Katie handled the climb like a mountain dog and hopped up the rocks with no trouble. After getting everyone but myself safely up the falls, I had to work to make it up the last bit. I finally took off my backpack and threw it on top, making it was much easier to climb out. That extra 25 pounds makes a difference!
On top of the bluff, the trail gains elevation and there are some great views into the Lee Creek Valley. Since there are still no leaves on the trees, we had a clear view for about a quarter of a mile.

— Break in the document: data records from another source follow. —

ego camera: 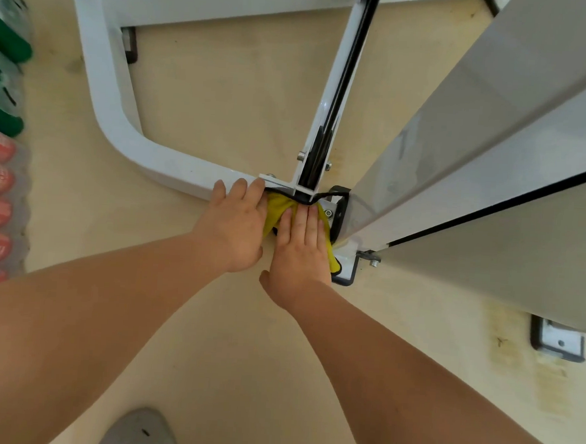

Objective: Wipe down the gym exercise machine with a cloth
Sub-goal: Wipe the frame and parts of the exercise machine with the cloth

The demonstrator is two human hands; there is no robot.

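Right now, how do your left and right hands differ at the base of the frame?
The right hand lies flat on the yellow cloth; the left hand rests on the white frame tube beside the cloth. The right hand is nearer the grey panel than the left hand. Both are palm down with straight fingers.

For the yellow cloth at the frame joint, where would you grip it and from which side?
Pinch the yellow cloth at its loose corner poking out beside the right hand, coming from the near side. Its far edge sits against the white bracket, and the flat palm covers its middle.
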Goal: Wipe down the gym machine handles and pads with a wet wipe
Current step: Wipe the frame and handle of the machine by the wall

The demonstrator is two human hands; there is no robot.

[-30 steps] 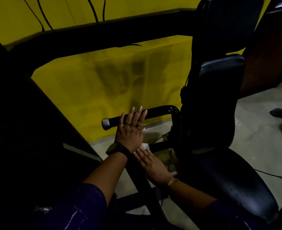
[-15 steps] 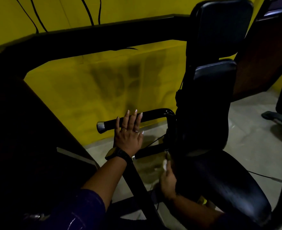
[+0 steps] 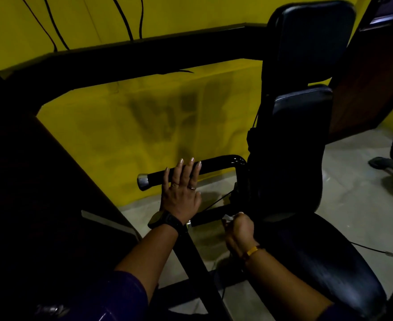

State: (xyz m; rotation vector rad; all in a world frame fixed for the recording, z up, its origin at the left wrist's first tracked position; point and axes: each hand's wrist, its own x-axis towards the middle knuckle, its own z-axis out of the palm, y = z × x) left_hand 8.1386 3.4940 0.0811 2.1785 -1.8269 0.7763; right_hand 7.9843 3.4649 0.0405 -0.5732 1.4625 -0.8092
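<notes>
Here, left grip rests flat on upper handle; right grip pinches wipe.

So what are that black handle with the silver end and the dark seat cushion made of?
The black curved handle bar looks like glossy painted metal tube: bright highlights run along its bend. Its silver end cap seems to be bare or chromed metal. The dark padded seat looks like smooth vinyl or leatherette with a soft sheen, though the dim light leaves that open.
</notes>
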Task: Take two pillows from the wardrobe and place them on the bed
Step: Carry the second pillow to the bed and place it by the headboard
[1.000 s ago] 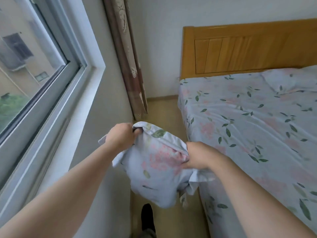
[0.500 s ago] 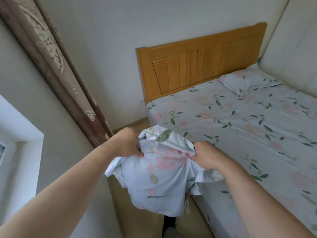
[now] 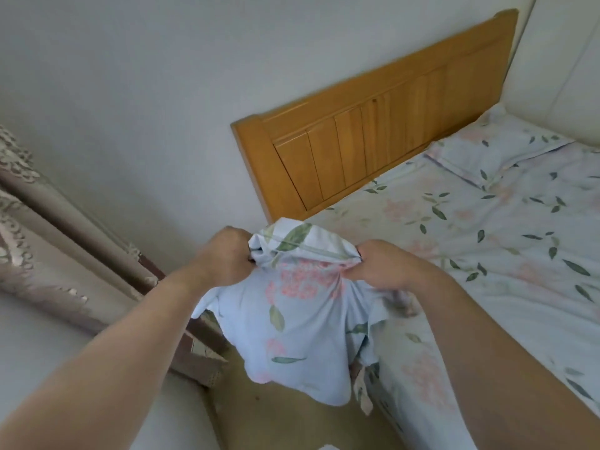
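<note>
A floral pillow [image 3: 298,326] in a pale blue case with pink flowers and green leaves hangs in front of me, beside the bed's left edge. My left hand [image 3: 224,258] grips its top left corner and my right hand [image 3: 380,264] grips its top right corner. The bed [image 3: 487,254] with a matching floral sheet fills the right side. A second floral pillow [image 3: 493,151] lies flat at the head of the bed, in the far right corner by the wooden headboard [image 3: 373,141].
A brown patterned curtain [image 3: 48,248] hangs on the left. A white wall stands behind the headboard, and a padded cream wall panel [image 3: 558,69] borders the bed's far side. A narrow strip of tan floor [image 3: 276,417] runs between the wall and the bed.
My view has swung right and up, from the window toward the headboard. The held pillow has stayed in both hands and now sits closer to the bed's head end.
</note>
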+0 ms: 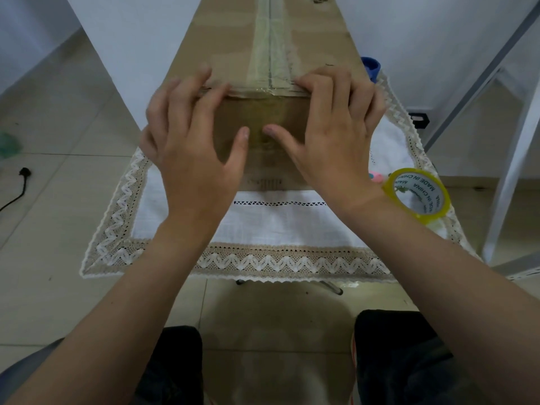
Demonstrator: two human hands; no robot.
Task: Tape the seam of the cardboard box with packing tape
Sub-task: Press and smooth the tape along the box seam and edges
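Observation:
A long brown cardboard box (233,48) stands on a small table and runs away from me. A strip of clear packing tape (270,45) lies along its top seam and folds down over the near end face. My left hand (193,135) and my right hand (330,133) rest on the near end of the box, fingers spread over the top edge. Both thumbs press the tape end flat on the front face, almost touching. A roll of packing tape (418,195) with a yellow rim lies on the table to the right of my right wrist.
A white cloth with lace trim (280,226) covers the table. A blue object (370,67) sits behind the box on the right. A white frame (508,159) stands at the right. A black cable (20,185) lies on the tiled floor at the left. My knees are below.

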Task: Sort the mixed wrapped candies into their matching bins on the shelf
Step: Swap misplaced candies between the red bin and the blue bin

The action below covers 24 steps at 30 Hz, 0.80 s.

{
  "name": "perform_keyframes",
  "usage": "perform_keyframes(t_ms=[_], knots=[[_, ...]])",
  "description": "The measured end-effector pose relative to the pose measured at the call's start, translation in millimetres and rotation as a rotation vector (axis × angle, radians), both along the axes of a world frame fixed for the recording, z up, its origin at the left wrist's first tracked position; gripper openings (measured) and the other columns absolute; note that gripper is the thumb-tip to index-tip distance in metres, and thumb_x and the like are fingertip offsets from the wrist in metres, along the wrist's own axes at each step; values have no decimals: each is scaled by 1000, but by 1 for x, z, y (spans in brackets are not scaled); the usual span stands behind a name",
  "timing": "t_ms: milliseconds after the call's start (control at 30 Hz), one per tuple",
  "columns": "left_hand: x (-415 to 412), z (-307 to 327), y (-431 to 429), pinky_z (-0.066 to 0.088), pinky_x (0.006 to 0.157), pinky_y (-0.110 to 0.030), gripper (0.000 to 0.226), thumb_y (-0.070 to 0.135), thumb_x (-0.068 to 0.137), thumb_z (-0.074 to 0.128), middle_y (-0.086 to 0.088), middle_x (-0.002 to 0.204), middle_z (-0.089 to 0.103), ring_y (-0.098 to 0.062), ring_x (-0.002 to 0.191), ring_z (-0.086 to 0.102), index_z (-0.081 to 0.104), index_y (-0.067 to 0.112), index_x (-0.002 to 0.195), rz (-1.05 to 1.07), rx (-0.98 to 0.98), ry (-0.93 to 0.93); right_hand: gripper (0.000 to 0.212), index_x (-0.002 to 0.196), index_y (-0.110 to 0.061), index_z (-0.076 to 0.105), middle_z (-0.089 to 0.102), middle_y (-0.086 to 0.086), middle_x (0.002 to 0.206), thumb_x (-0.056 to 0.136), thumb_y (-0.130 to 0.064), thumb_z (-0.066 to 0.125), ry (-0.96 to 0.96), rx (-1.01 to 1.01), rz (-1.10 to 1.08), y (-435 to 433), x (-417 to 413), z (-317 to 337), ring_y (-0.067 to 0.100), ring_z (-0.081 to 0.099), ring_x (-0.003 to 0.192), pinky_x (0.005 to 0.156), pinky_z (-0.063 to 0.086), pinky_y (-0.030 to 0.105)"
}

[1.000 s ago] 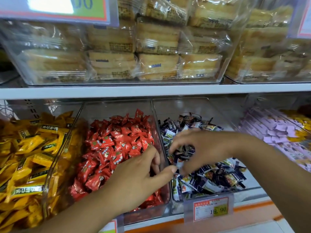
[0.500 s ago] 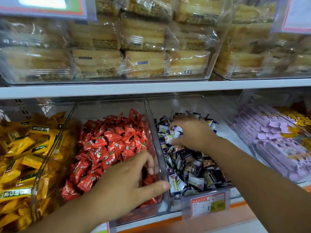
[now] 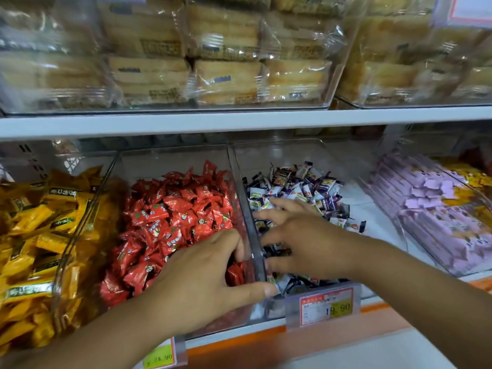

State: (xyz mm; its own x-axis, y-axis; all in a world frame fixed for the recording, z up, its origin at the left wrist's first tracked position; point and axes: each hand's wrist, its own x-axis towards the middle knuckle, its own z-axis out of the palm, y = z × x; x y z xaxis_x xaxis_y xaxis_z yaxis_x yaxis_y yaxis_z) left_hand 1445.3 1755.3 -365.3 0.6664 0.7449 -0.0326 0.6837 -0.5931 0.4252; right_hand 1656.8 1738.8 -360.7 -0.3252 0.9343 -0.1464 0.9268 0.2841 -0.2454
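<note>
bright, even light falls from above. white glare streaks the clear wrap on the pastry packs [image 3: 226, 75] and the clear bin [image 3: 173, 159] walls. shadow sits beneath the upper shelf [image 3: 239, 121]. edges bow and smear; the price tag [image 3: 326, 306] reads soft.

Pale golden layered cakes in clear plastic wrappers [image 3: 226, 75] are sitting stacked in a wide clear plastic tub [image 3: 331, 94], with more filling a 2nd clear tub [image 3: 426, 103] just right of it. A red, white and yellow price label in a clear holder [image 3: 326, 306] is hanging at the lower front edge, and a yellow-based price label [image 3: 159, 356] is showing lower left of it.
</note>
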Motion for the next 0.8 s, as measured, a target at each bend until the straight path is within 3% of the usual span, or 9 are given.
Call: perform_keyframes(t_ms=[133, 233, 367, 500, 600, 700, 800], knots=[[3, -3, -2, 32, 58, -24, 58, 87, 65, 42, 10, 79, 44, -9, 74, 46, 33, 36, 89, 30, 61, 17, 35, 126, -53, 53, 9, -23, 158, 92, -51, 55, 4, -79, 19, -3, 5, -4, 8, -17, 145, 115, -21, 44], [4, -4, -3, 28, 55, -24, 52, 81, 70, 47, 10, 80, 43, -7, 73, 44, 33, 35, 88, 40, 70, 3, 57, 129, -65, 38, -1, -25, 158, 81, -55, 66, -61, -199, -10, -4, 15, 5, 5, -26, 142, 112, -25, 47], [3, -9, -1, 29, 55, -24, 49, 77, 71, 52, 10, 80, 42, -8, 72, 44, 32, 34, 86, 21, 42, -39, 71, 136, -59, 32, -9, -15, 160, 76, -57, 69, -252, -164, 5, 8, 5, -4, 17, -31, 142, 108, -26, 58], [2, -11, 0, 33, 57, -24, 48, 75, 71, 54, 15, 87, 44, -11, 75, 47, 32, 36, 86, 14, 34, -79, 70, 138, -45, 33, 2, -8, 160, 79, -44, 70, -320, 31, -10, 34, -2, -19, 27, -10, 146, 112, -1, 66], [1, -15, 2, 43, 64, -26, 49, 78, 70, 51, 15, 91, 44, -11, 76, 49, 34, 36, 89, 7, 32, -85, 58, 135, -43, 40, 20, -5, 154, 83, -54, 63, -344, 146, -48, 51, 2, -20, 27, 15, 139, 107, 24, 56], [1, -16, 3, 47, 70, -31, 50, 80, 69, 48, 13, 91, 45, -11, 77, 51, 35, 36, 91, 3, 39, -88, 48, 131, -41, 48, 33, -4, 149, 87, -58, 56, -318, 232, -144, 64, 8, -15, 26, 25, 136, 104, 32, 49], [2, -14, 2, 41, 64, -25, 48, 79, 71, 50, 14, 89, 44, -12, 76, 49, 33, 37, 87, 5, 32, -79, 35, 121, -38, 56, 46, -7, 140, 89, -52, 58, -231, 304, -230, 72, 16, -11, 23, 32, 132, 97, 43, 43]])
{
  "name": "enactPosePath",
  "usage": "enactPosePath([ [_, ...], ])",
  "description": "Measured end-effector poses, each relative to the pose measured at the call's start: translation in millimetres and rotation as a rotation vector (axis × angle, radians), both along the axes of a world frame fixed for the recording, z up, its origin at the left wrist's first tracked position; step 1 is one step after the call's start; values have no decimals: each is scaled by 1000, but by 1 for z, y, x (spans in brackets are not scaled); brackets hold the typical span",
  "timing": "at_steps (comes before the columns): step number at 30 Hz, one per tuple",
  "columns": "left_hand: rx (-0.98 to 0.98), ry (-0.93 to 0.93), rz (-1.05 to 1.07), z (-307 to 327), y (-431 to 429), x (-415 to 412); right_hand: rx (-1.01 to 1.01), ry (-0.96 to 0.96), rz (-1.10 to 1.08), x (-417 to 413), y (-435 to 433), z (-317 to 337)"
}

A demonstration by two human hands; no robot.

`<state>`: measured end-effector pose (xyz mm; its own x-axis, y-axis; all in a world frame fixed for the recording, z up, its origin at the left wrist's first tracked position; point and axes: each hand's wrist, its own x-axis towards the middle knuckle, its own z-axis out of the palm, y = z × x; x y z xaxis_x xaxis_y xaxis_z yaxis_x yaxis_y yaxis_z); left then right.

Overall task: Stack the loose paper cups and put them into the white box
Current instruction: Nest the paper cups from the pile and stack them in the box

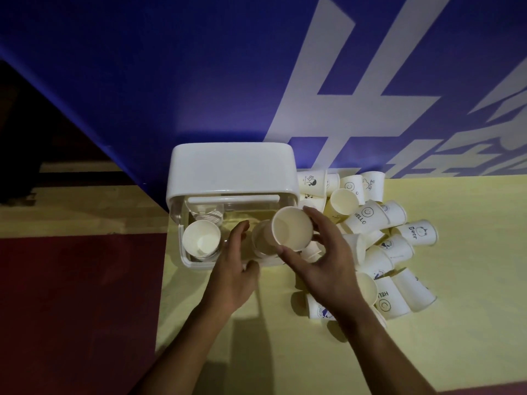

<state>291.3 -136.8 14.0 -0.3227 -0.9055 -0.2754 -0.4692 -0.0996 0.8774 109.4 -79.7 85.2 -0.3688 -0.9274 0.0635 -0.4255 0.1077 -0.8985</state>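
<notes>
Head view: the stacking step is under way, with a good deal left to do. The right hand (328,263) grasps one cup (291,228), its fingers (315,216) curled over the far side of the rim and the thumb on the near side. The cup is tilted with its mouth toward the camera and held over the front right part of the box (190,263), whose lid (228,169) stands open at the back.

Just behind and left of it is a second cup (260,241), which looks to be the one it should nest into. The left hand (231,277) lies at the box's front rim beside that second cup, fingers gently curved toward it. Whether it grasps the cup, steadies the box or merely rests there cannot be told.

A stack (201,238) already sits in the box's left end. A pile (385,240) of loose cups lies on the counter (427,352) to the right of the box.

The next move probably calls for turning the held cup upright, lining it up with the second cup's mouth and pressing it in, then reaching back to the pile.
</notes>
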Motion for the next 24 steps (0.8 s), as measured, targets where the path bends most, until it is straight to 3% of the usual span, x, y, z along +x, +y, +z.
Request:
enactPosePath([
  [3, 13, 107, 122, 13, 0, 1, 16, 57, 51, 8, -7, -17],
  [6, 6, 152, 114, 27, -4, -3, 60, 83, 75, 12, -11, -30],
  [15, -58, -41, -47, -2, -17, -12, 161, 152, 111, 19, -19, -54],
  [24, -111, -107, -83, -4, -19, -13, 241, 141, 53, 22, -17, -58],
])
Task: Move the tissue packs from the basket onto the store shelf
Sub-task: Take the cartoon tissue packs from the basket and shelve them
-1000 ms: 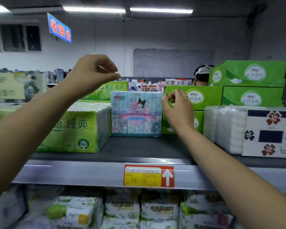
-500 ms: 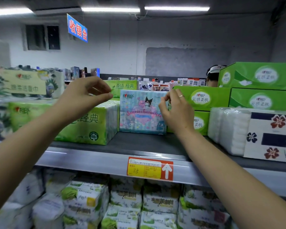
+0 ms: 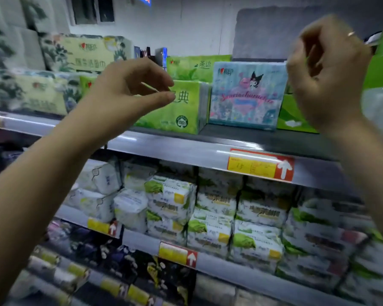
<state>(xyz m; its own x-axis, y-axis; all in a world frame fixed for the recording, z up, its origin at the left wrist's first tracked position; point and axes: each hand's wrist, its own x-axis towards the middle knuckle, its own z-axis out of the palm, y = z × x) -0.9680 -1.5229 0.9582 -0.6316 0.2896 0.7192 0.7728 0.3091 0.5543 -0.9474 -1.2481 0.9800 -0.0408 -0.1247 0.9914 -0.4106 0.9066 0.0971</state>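
Note:
A pale blue tissue pack (image 3: 245, 93) with cartoon characters stands upright on the top shelf (image 3: 263, 140), between green packs. My right hand (image 3: 325, 71) hovers just right of its upper corner, fingers loosely curled, off the pack and holding nothing. My left hand (image 3: 128, 96) hangs in front of the green tissue pack (image 3: 177, 107) to the left, thumb and fingers apart and empty. The basket is out of view.
Green tissue boxes (image 3: 296, 115) sit right of the blue pack, floral packs (image 3: 31, 93) at far left. A yellow and red price tag (image 3: 260, 166) marks the shelf edge. Lower shelves hold several white-green packs (image 3: 208, 217) and dark packs (image 3: 119, 261).
My right hand has let go of the blue pack's top corner and lifted away. The left hand dropped lower. The view swung down and left, showing the lower shelves.

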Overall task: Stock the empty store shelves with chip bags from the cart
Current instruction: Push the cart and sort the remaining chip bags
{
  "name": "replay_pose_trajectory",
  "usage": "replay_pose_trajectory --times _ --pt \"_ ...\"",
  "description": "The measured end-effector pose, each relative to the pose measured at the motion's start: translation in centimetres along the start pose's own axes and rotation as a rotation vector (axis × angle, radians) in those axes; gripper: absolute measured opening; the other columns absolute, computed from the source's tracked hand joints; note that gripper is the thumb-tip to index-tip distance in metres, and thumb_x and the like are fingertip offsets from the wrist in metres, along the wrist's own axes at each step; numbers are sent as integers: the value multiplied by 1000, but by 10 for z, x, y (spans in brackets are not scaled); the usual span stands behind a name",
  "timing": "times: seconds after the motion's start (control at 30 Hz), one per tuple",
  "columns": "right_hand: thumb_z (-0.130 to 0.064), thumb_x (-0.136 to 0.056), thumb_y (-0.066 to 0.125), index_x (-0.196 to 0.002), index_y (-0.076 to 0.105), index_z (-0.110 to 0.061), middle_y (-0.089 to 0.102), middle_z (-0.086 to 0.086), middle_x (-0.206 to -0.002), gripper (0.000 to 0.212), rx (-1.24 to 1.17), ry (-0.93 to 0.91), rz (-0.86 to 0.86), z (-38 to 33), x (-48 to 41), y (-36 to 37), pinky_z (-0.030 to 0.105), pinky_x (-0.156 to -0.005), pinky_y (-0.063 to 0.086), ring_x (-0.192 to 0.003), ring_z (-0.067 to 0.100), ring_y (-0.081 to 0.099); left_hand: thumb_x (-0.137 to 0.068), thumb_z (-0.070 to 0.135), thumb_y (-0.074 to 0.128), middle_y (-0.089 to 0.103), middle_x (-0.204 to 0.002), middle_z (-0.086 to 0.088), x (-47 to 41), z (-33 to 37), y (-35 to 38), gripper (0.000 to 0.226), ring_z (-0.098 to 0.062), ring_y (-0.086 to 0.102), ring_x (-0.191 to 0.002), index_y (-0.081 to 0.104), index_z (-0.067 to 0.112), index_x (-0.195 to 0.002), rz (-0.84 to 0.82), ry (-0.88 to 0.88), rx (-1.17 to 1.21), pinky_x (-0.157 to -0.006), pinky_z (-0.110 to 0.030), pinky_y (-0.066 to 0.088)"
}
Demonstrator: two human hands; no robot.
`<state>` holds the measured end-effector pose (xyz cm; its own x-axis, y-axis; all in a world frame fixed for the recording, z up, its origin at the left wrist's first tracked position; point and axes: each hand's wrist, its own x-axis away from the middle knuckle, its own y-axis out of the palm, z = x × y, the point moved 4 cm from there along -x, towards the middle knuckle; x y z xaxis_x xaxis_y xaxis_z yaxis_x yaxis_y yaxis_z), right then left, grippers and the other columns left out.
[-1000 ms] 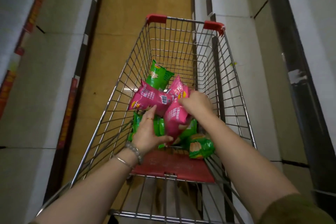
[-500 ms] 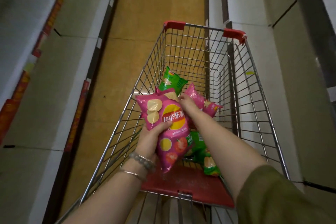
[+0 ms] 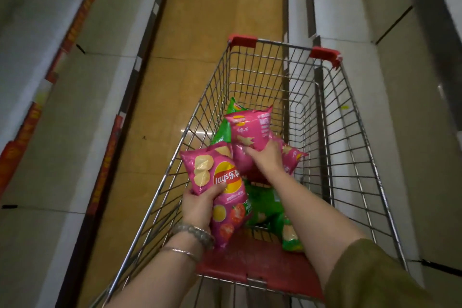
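Gripping one pink chip bag [image 3: 212,182] at its middle with the left hand [image 3: 200,207], curling the thumb over the printed face. Pinching a second pink bag [image 3: 250,130] by its lower edge with the right hand [image 3: 266,157], holding both just above the load in the cart [image 3: 282,44]. Leaving a third pink bag [image 3: 292,160] and several green bags [image 3: 265,207] lying in the basket near the red seat flap [image 3: 250,260]. Showing no bag on the left shelves [image 3: 82,112] or the right shelves [image 3: 390,145] as far as visible, so judging the stocking as barely begun, with every bag awaiting placing. Keeping the forearms between the rising wire walls, close beside the right shelves; offering open floor [image 3: 212,20] ahead and leftward for swinging the bags out
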<state>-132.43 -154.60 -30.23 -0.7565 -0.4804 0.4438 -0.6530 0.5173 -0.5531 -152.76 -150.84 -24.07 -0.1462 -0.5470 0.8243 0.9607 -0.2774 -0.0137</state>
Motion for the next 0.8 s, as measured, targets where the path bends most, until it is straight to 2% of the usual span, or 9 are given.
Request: replay_pose_trajectory --times 0.07,0.13,0.27,0.4,0.47,0.57,0.63,0.7,0.8 --pt "-26 -74 77 -108 63 -19 67 0 -102 37 -326 39 -65 -6 11 -30 20 -65 48 -94 20 63 -66 10 82 69 -102 -17 2 -1 1 51 -35 68 -86 57 8 -110 16 12 3 -75 -45 57" --pt "-14 -76 75 -100 61 -23 68 -1 -98 30 -517 9 -151 -18 31 -60 21 -66 50 -92 21 63 -66 10 82 67 -106 -16 6 1 5 55 -35 67 -89 53 10 -112 19 34 -1 -78 -47 56" --pt "-28 -53 79 -120 49 -16 65 3 -105 74 -588 -109 -283 -42 80 -120 25 -75 51 -94 18 65 -62 15 86 64 -107 -13 26 13 14 67 -33 66 -91 46 15 -115 -18 109 -59 -83 -52 54" --pt "-28 -41 89 -126 39 -11 59 14 -110 100 -655 -42 -439 -47 129 -154 39 -82 52 -94 27 63 -66 11 83 63 -101 -8 50 25 24 61 -24 64 -83 47 12 -116 -143 212 -95 -73 -37 55" --pt "-28 -41 90 -120 40 -12 58 16 -112 96 -590 -18 -455 -52 156 -160 43 -87 51 -98 31 62 -66 8 82 67 -102 -10 67 31 36 56 -24 66 -84 52 10 -112 -234 273 -122 -74 -38 56" --pt "-38 -48 80 -120 46 -21 54 13 -122 82 -396 -46 -310 -71 193 -165 37 -86 54 -105 26 61 -67 5 81 66 -101 -10 91 39 51 49 -22 64 -86 50 13 -104 -292 368 -165 -80 -38 53" --pt "-48 -57 76 -130 48 -24 44 6 -129 82 -243 -102 -105 -85 212 -172 22 -77 55 -104 14 55 -67 12 83 66 -105 -11 102 45 57 56 -24 63 -91 49 5 -112 -303 397 -172 -84 -38 51" --pt "-40 -73 74 -135 41 -25 38 1 -128 72 -160 -149 83 -98 231 -180 15 -72 52 -102 5 49 -72 13 80 63 -103 -11 119 58 59 53 -24 60 -90 49 3 -113 -277 458 -178 -80 -33 47" --pt "-45 -70 68 -122 41 -33 49 -5 -121 59 -70 -259 279 -115 260 -187 37 -89 53 -107 11 55 -78 7 74 60 -98 -12 150 76 66 41 -22 57 -86 45 8 -107 -287 536 -133 -70 -28 40"
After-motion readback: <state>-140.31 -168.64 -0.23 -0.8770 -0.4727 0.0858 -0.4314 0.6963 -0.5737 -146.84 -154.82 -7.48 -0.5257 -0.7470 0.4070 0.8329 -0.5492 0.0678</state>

We had discussed taking a side trip to the Hold Ridge Overlook. That would have added 1.2 miles round trip to our hike. We decided against it, saving it for a future day hike. It’s supposed to be a fantastic view, but seats with cushions and McDonald’s were calling both of us out of the forest.
The descent to Lee Creek is fairly steep, dropping 400 feet in half a mile. We knew we were getting close to civilization when we spotted the creek and a campsite. The limestone bluffs along the creek are a neat sight. With just a half a mile to go, we took another quick breather to snap some pictures and drink the rest of our water.
Just when you think you are at the end of the trail, there are a few more ups and downs to navigate. I had both dogs on their leashes clipped to my belt and made the last few hills on Buster-power. We came out of the woods and were glad to see our car waiting for us. We loaded up the muddy dogs in the back, and after dropping off our permit at the visitor center and taking advantage of running water and soap, headed for home.